A peça repete cenas, falas e atos, como na Roda de Sansara. É uma clara referência ao fato de que sempre vamos encontrar parceiros de atitudes iguais aos anteriores e viveremos fatos repetitivos enquanto agirmos da mesma forma que os provoque.

No caso de Lilith e Gabriel, a peça é uma das enumeras encarnações deles, sempre trilhando, por suas essências, semelhantes caminhadas. O fascínio que ela exerce sobre ele através da sedução, a honraria que ela sente pela devoção dele, ainda que exagerada, o fazem girar pelos erros do amor (posse, domínio, desespero, insegurança) e isto só cessará o dia que um deles, ou ambos, tomar atitude completamente nova, quebrando o ciclo vicioso que permitirá o novo.
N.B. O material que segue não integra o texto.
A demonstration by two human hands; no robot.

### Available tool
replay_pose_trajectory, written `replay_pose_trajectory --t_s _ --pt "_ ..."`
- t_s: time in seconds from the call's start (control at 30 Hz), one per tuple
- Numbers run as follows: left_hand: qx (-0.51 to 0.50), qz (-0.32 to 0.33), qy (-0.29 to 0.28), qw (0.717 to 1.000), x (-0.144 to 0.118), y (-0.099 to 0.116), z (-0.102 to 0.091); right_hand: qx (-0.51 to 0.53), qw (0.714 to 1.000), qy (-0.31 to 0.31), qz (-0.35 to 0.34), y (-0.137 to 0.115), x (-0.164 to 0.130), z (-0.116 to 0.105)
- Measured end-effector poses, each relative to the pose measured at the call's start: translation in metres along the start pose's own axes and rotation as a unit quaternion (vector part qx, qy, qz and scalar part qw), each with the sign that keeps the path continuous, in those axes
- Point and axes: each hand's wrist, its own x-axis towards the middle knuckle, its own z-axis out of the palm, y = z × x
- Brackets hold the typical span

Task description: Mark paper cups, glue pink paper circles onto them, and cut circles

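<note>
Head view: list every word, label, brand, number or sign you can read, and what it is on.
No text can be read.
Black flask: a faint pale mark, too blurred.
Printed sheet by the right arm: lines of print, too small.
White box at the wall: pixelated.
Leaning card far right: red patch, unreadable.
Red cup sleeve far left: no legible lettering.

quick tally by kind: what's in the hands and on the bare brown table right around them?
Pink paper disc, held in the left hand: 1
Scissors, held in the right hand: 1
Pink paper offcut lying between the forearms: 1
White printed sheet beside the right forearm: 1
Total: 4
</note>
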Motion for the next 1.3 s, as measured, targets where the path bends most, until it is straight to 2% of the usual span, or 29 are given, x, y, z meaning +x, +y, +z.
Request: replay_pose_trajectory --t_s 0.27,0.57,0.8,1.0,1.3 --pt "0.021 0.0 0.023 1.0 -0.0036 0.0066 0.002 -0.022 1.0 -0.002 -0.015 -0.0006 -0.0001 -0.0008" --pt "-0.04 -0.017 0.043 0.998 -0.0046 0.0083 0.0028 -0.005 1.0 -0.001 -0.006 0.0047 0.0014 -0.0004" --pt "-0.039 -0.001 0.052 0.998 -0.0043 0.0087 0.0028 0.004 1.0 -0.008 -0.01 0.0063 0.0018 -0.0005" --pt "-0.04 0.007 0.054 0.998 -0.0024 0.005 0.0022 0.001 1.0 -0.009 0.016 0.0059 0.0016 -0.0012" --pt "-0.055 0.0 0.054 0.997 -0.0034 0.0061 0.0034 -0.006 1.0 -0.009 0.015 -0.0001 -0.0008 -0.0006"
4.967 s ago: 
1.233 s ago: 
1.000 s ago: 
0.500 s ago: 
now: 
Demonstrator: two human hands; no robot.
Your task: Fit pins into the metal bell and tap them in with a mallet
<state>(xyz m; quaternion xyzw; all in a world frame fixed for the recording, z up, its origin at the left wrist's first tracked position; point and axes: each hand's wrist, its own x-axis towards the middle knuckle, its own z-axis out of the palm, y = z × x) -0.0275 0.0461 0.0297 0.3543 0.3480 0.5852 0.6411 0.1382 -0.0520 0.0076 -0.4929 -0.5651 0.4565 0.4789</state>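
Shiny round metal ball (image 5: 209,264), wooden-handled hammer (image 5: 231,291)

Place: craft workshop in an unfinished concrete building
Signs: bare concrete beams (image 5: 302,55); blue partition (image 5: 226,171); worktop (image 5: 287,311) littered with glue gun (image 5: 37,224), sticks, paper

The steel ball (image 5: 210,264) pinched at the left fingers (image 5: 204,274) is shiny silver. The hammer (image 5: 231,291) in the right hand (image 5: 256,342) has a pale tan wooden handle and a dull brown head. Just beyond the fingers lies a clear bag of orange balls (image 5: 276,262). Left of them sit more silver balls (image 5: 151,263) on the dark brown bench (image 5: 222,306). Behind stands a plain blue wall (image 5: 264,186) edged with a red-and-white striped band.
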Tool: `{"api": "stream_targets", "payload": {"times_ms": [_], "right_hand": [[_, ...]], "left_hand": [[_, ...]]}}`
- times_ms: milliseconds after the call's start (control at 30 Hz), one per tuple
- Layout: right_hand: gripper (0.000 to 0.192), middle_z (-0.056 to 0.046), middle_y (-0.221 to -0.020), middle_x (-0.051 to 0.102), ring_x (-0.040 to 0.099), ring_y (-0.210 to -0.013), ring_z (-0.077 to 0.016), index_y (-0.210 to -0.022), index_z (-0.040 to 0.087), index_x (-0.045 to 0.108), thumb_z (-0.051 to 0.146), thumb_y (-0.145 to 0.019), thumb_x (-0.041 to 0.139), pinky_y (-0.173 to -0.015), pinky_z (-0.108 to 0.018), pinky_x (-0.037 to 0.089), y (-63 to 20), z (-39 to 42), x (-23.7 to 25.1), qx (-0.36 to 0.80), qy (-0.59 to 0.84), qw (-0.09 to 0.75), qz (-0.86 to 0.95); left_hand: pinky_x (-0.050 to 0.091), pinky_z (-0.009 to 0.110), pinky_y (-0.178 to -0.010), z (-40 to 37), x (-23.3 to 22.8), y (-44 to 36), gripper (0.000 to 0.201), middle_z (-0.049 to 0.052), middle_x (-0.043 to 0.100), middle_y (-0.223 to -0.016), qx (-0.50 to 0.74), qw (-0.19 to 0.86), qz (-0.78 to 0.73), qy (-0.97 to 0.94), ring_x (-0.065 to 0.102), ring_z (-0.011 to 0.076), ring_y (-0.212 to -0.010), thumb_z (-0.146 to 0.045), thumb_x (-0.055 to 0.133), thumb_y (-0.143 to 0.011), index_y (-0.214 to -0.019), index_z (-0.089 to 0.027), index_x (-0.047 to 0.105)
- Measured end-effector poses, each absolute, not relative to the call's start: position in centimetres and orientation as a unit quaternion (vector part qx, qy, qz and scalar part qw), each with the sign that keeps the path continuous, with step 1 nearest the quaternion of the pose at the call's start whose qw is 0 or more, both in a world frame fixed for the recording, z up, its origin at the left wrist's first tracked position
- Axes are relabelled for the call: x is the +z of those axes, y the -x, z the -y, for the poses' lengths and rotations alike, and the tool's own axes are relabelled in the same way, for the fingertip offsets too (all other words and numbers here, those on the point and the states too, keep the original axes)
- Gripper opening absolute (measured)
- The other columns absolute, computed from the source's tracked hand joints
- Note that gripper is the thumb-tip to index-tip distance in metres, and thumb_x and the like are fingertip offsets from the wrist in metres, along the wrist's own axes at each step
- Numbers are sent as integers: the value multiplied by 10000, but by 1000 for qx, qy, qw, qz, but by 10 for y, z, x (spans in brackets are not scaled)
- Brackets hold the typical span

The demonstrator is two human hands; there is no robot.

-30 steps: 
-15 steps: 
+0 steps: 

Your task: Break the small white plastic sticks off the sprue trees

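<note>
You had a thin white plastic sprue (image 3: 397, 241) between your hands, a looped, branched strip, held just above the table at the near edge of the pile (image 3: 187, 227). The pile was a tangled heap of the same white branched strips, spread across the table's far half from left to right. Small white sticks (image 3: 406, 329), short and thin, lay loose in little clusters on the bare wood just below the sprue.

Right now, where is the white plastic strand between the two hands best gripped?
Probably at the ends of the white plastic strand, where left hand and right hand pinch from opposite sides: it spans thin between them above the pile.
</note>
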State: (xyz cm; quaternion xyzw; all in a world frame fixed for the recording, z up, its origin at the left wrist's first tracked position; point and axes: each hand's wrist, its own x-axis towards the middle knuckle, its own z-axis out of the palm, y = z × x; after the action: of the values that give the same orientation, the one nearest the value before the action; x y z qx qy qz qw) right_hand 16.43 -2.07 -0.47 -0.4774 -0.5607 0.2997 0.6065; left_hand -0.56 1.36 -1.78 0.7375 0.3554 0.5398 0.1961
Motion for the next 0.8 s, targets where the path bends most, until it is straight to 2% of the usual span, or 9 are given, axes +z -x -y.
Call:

O ensinamento aqui é a grande chave da peça: “Não importa o que é o amor, mas o que você faz com ele.” de Márcio Barreto.

E o que vale pro amor, vale pra tudo em você, para o mundo, para a vida. “Não importa o que é o mundo, ou sua vida, mas o que você faz com eles”. “Não importa o que você é, mas o que você faz com o que você é.”